The Zombies: Volumes One to Six Box Set
Page 161
“No,” Corbin said, and sucked down another mouthful. She and Austin exchanged a look at how he was drinking. He just wanted to be away from himself. To stop thinking about Mars; to stop feeling guilty. When Zaley touched his arm, her eyes filled with the silent question of what was wrong, he drank even more of the rotten wine and set the bottle down hard on the counter. Then he reconsidered, and picked up the bottle to sit between his legs on the floor.
This was dumb. He was going to get buzzed and ferals could show up. They had excellent timing that way and a fat lot of good Corbin would be in the fight.
Within minutes, his body began to hum pleasantly and he didn’t care so much. If ferals showed up at the winery, he’d give them a big old hug. Pass around his Zyllevir and the winery’s T-shirts and run around the vineyards with them, a pack of monster friends baying to the moon and wetting their pants. That made him laugh. Austin asked what was funny and Corbin couldn’t explain. No, he wouldn’t explain. “I’m not telling you,” he said childishly.
Austin snagged Corbin’s bottle and drank from it. “Oh Jesus, yours is worse than ours. Don’t drink this rank shit.”
“It’s my rank shit to drink,” Corbin said. He got the bottle back and returned to business. His stomach was empty, so it was hitting him fast.
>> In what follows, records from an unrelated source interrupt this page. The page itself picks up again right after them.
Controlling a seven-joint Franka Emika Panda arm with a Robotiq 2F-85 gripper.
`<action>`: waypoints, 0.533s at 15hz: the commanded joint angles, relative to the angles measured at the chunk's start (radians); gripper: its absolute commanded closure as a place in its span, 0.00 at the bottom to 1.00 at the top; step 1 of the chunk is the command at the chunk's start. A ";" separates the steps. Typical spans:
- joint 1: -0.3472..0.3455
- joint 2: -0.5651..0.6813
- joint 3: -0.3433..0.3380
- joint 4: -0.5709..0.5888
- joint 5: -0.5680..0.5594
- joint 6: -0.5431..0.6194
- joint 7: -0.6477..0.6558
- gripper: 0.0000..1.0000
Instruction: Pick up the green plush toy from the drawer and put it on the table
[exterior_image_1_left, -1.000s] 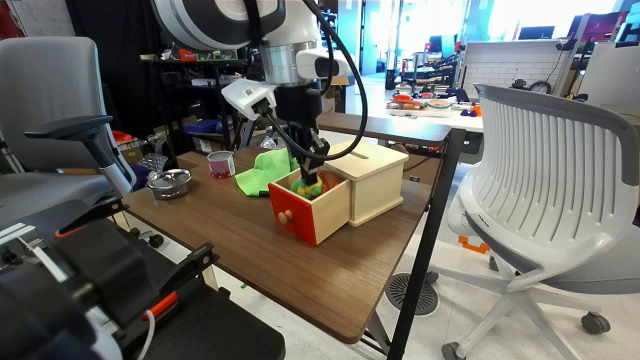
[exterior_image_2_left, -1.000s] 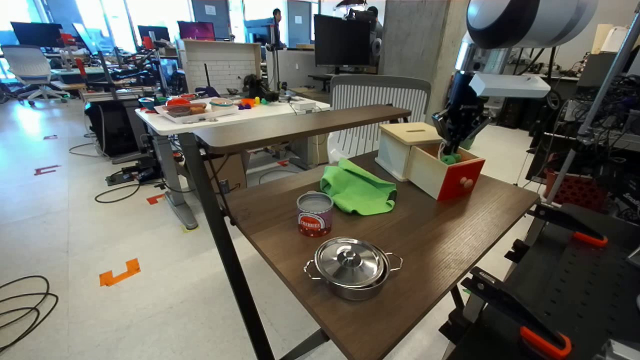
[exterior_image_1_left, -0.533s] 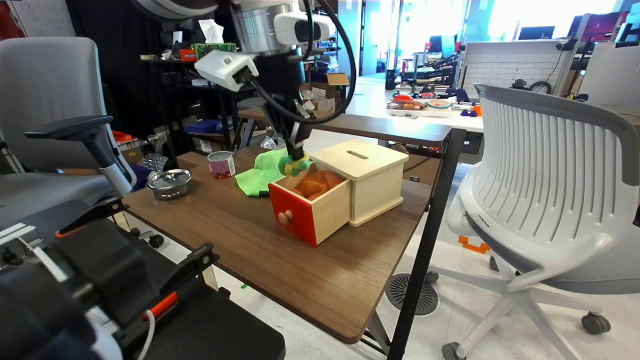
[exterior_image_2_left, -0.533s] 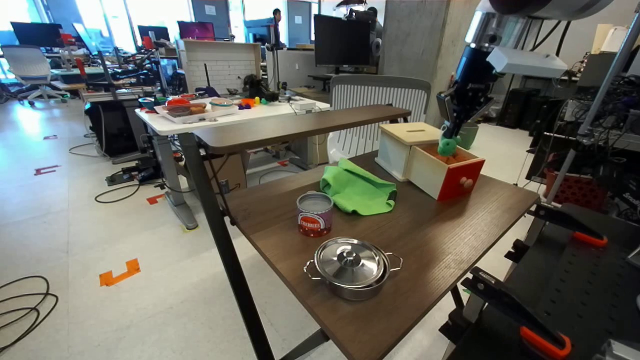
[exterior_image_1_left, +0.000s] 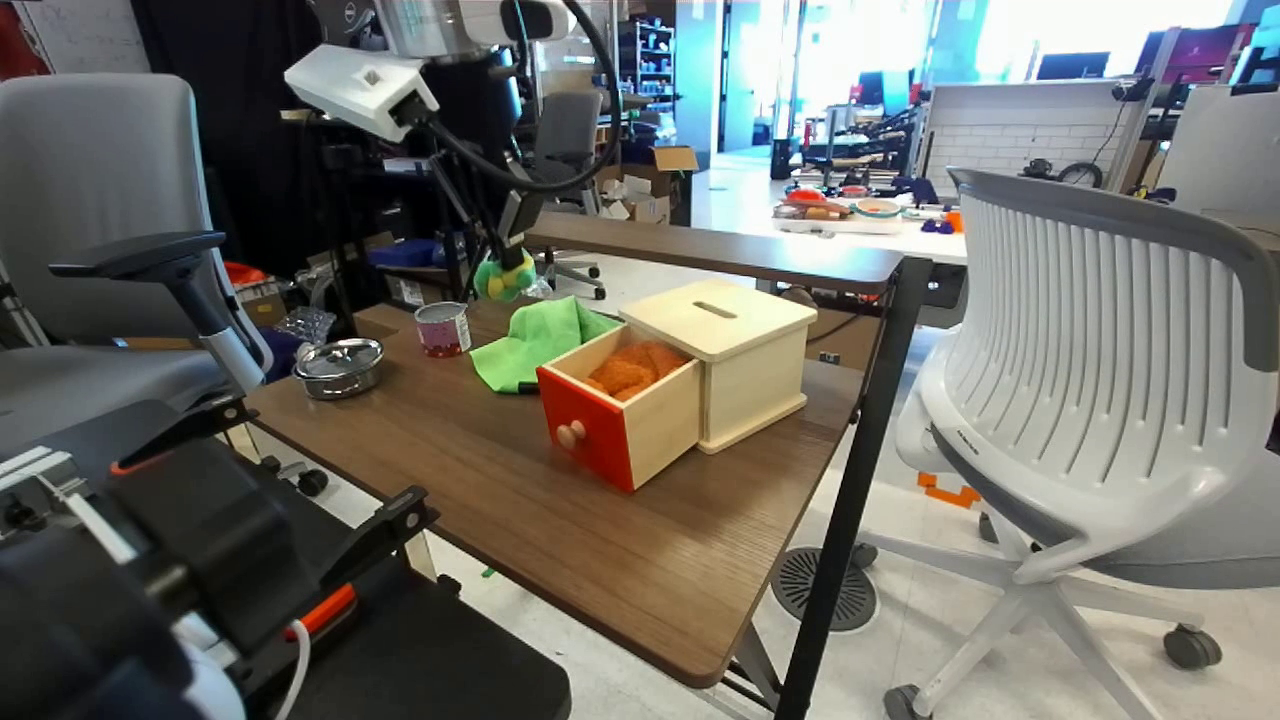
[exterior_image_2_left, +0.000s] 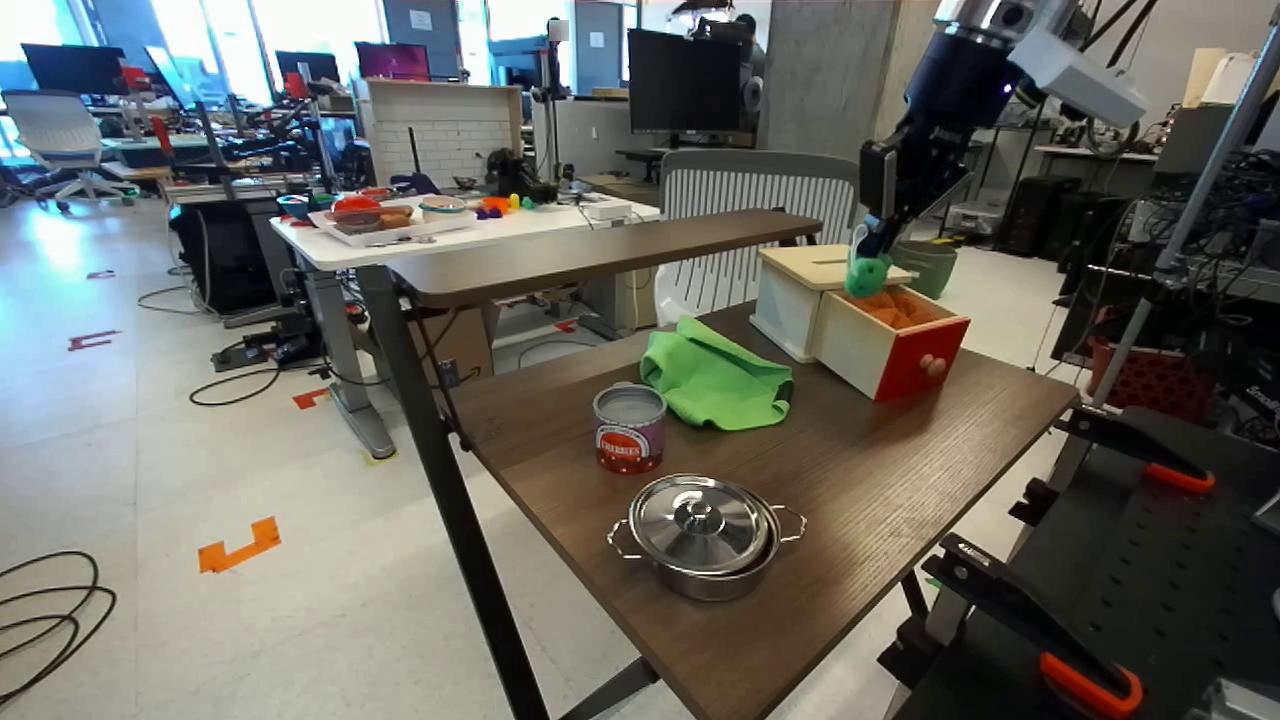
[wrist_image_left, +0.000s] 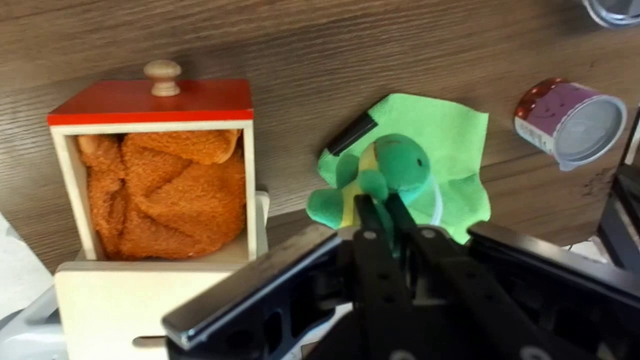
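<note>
The green plush toy has a yellow belly and hangs between the fingertips of my gripper. The fingers are closed on its body, which partly hides behind them. In both exterior views the toy is held in the air, apart from the table. In the wrist view it appears over the lime-green cloth. The drawer is pulled open, its red front facing out, and an orange cloth lies in it.
The beige cabinet stands behind the drawer. A cherries can and a lidded metal pot stand on the table beyond the lime-green cloth. A raised brown shelf runs along the table's far side.
My gripper has lifted the toy up out of the drawer and carried it sideways toward the lime-green cloth and can. The orange cloth in the drawer is now uncovered.
</note>
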 joint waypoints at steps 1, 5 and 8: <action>0.009 0.009 0.034 -0.045 0.054 -0.005 -0.098 0.98; 0.036 0.069 0.025 -0.097 -0.029 0.054 -0.061 0.98; 0.043 0.142 0.023 -0.095 -0.086 0.101 -0.031 0.98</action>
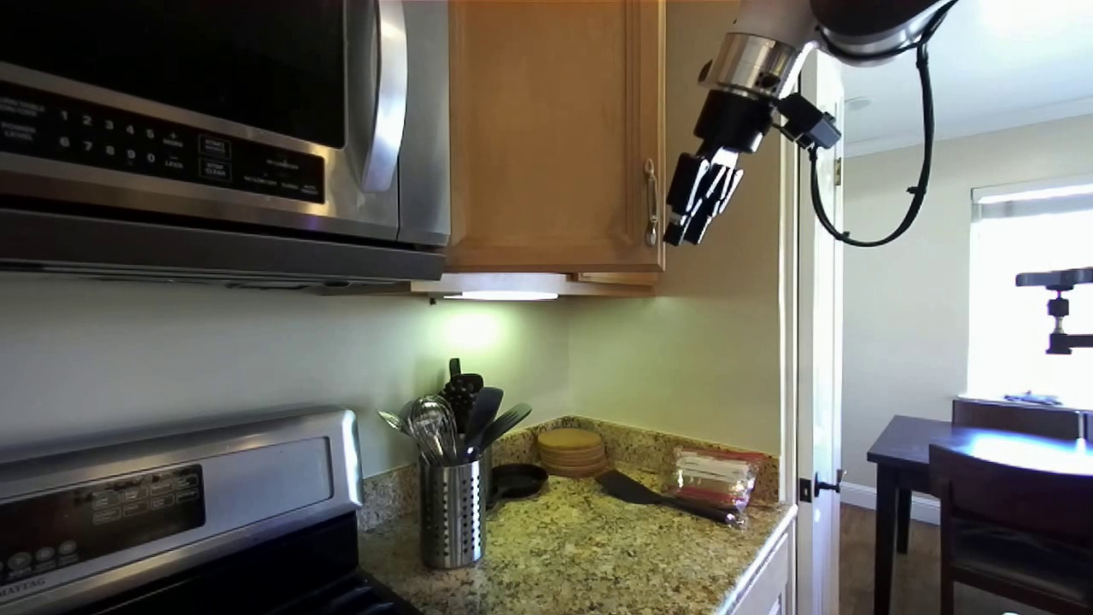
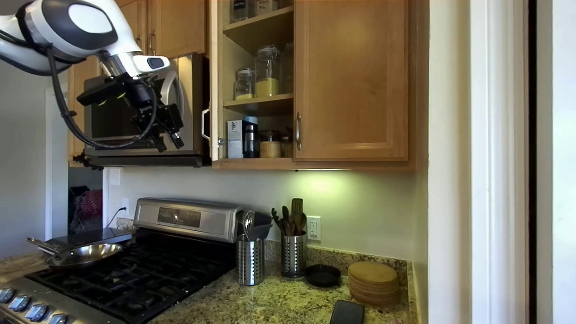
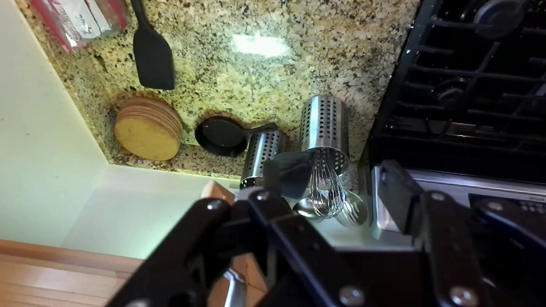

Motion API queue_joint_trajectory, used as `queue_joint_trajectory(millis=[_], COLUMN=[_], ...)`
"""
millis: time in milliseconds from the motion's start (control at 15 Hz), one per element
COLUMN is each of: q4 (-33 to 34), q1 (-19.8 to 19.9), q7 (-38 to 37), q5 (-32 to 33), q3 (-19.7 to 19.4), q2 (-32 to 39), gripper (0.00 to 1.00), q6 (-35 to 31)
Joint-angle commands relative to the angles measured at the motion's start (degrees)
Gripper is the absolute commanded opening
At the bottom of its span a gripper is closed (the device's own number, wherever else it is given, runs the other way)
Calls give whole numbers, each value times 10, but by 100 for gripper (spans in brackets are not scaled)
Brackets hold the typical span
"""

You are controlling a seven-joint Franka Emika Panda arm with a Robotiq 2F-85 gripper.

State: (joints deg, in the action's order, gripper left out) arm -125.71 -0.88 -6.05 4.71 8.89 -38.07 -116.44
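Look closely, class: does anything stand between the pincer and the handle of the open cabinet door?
Nothing visible does. Both exterior views show only a gap between the pincer and the cabinet door handle; in the wrist view the handle appears beside the open fingers, not between them.

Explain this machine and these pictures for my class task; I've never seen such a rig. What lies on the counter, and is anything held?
The machine is a robot arm ending in a two-fingered gripper. Two pictures look on from outside the robot; the third comes from its wrist camera.

On the speckled counter stand two perforated steel utensil holders, one holding a whisk. Also there are a small black skillet, a stack of round tan discs, a black spatula and a clear, red-edged plastic bag.

The fingers stand apart with nothing between them, so nothing is held; the gripper hangs near the handle of the open cabinet door.
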Motion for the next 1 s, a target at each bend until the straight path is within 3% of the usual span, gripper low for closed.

The wine was almost gone when he raised his bottle. “I’d like to make a toast. Fuck you, Micah. Fuck you, Austin. Fuck you, Zaley. And fuck me.”
“Fuck you back, drunk boy,” Micah said.
Her casualness pissed him off when he had delivered his toast from the bottom of his heart. And he wasn’t drunk, just buzzed. “Fuck you most of all. For the party and for Mars and for everything. We should have given him back, but you had your heart set on playing mommy. That was fucking sick.”
“I don’t know what else we would have done with him,” Austin said. “There wasn’t a foster care system anymore. We had to keep him.”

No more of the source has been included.